Perundungan atau bullying bisa terjadi di mana saja, termasuk di kantor. Orang dewasa juga terkadang sengaja atau mungkin tidak sengaja dengan dalih bercanda, mem-bully orang lain.
Psikolog Klinis Dewasa, Pingkan Rumondor mengatakan perundungan di tempat kerja atau workplace bullying adalah serangkaian perilaku yang dilakukan secara sengaja dan berulang untuk mengintimidasi, menjatuhkan atau menyakiti orang lain di tempat kerja. Contohnya seperti kekerasan fisik, verbal, pengucilan/pemboikotan, sabotase pekerjaan, dan lainnya.
“Workplace bullying bisa dilakukan secara langsung maupun secara online, misalkan via telepon atau cyberbullying,” kata Pingkan dalam diskusi daring “Unilever Indonesia Suarakan Pentingnya Aksi Bersama untuk Lawan Perundungan di Tempat Kerja” pada Senin, 15 November 2021. Pingkan mengatakan, aksi workplace bullying dapat melibatkan tiga pihak.
Pertama adalah pelaku, yang kebanyakan menyerang titik lemah target agar mereka terlihat berkuasa sehingga menutupi rasa malu terhadap ketidakmampuan atau ketidakpuasan dalam dirinya. Kedua target, yang secara sengaja dipermalukan sehingga dapat mengalami berbagai efek psikologis seperti kecemasan, gejala depresi, hingga gejala post-traumatic stress disorder yang berdampak pada terganggunya keseharian dan produktivitas.
Ketiga adalah saksi. Tanpa pemahaman yang cukup mengenai cara menghadapi situasi workplace bullying, seringkali saksi mata hanya diam. Semakin banyak orang yang menjadi saksi, ada kecenderungan saksi semakin tidak tergerak menolong karena menunggu orang lain bergerak lebih dulu atau disebut juga bystander effect. “Padahal, saksi memiliki peranan yang krusial untuk mengintervensi perilaku tidak menyenangkan tersebut,” kata Pingkan.

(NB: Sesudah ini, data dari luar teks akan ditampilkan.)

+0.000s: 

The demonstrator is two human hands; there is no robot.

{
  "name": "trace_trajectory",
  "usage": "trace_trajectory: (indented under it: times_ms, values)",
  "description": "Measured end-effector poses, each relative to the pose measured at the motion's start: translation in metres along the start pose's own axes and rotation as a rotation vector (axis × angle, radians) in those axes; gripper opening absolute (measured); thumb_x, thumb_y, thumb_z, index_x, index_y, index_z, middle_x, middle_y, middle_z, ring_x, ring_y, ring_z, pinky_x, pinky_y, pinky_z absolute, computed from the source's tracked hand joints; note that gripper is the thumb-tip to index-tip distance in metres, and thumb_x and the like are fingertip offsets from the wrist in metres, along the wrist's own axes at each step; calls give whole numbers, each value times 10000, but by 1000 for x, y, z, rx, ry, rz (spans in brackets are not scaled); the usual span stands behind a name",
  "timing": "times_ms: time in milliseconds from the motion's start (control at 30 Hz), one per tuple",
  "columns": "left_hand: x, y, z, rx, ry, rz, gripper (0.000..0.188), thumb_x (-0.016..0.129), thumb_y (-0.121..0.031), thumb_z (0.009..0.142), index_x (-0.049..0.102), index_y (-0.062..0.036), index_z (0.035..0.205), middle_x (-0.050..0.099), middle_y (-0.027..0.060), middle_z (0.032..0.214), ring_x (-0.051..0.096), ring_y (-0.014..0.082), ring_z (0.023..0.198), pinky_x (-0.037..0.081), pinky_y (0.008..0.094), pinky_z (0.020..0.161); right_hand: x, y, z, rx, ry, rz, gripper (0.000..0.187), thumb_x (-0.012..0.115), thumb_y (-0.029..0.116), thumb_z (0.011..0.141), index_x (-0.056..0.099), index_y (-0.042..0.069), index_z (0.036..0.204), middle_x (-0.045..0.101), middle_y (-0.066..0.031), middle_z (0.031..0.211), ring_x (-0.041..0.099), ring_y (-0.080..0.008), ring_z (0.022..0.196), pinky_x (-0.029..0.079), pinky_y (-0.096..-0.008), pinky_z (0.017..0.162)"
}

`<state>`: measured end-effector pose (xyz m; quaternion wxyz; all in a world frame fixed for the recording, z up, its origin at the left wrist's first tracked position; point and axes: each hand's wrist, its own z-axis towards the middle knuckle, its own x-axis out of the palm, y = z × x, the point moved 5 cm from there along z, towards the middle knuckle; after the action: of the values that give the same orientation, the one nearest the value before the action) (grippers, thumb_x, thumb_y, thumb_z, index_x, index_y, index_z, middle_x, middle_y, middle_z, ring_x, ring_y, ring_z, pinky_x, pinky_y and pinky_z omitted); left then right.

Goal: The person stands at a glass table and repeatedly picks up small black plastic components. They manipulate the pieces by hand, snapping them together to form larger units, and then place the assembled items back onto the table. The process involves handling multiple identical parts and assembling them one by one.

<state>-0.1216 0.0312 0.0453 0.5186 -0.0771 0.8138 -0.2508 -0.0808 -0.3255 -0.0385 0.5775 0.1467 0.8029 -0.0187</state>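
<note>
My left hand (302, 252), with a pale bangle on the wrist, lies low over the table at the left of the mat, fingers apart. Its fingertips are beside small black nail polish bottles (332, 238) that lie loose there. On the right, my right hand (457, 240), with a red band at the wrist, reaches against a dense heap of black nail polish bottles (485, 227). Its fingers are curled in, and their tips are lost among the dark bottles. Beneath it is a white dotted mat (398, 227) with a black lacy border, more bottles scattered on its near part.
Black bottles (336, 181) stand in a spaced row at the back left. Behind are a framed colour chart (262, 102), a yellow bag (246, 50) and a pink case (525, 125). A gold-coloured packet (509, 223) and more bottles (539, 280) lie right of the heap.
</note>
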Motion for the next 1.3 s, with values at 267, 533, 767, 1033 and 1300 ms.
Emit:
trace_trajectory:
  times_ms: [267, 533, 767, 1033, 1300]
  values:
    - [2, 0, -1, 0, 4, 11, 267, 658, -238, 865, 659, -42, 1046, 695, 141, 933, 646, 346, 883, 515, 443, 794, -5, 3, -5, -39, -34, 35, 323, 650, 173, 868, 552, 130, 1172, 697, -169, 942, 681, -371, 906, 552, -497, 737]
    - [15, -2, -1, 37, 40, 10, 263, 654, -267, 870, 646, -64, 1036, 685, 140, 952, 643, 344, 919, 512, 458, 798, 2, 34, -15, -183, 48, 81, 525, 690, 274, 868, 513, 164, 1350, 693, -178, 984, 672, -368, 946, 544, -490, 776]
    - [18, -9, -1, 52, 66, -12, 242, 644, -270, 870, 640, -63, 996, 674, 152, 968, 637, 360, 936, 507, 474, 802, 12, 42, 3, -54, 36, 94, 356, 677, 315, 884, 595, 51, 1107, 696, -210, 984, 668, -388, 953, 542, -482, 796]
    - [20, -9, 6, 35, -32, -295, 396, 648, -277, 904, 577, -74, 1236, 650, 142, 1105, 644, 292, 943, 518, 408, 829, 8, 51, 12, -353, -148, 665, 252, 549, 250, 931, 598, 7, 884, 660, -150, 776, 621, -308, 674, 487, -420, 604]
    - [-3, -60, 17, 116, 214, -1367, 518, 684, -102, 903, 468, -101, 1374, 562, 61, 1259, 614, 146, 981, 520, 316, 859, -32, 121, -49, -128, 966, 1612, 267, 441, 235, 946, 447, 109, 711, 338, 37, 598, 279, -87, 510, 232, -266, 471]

Pingkan Rumondor mengingatkan, keberanian menjadi kunci bagi target maupun saksi dalam melawan workplace bullying. Caranya, bersikap asertif atau tegas menolak sesuatu yang mengusik psikologis mereka. Penting juga memastikan para korban bullying dan saksi percaya bahwa mereka terlindung dalam perusahaan yang memiliki kebijakan kuat terhadap segala bentuk diskriminasi.
Head of Communications PT Unilever Indonesia, Tbk., Kristy Nelwan mengajak para karyawan dan perusahaan menciptakan lingkungan kerja yang lebih sehat, setara, dan tanpa perundungan. Di Unilever, menurut dia, terdapat kode etik bernama Respect, Dignity and Fair Treatment atau RDFT.
“Unilever Indonesia berkomitmen memastikan semua karyawan bekerja di lingkungan yang mempromosikan keberagaman, rasa saling percaya, menghormati hak asasi manusia, dan memberikan kesempatan yang setara, tanpa diskriminasi,” kata Kristy. Untuk itu, perusahaan menindak tegas perilaku menyinggung, mengintimidasi, menghina, termasuk segala bentuk pelecehan atau bullying atas dasar perbedaan ras, usia, peran, gender, agama, kondisi fisik, kelas sosial, hingga pandangan politik.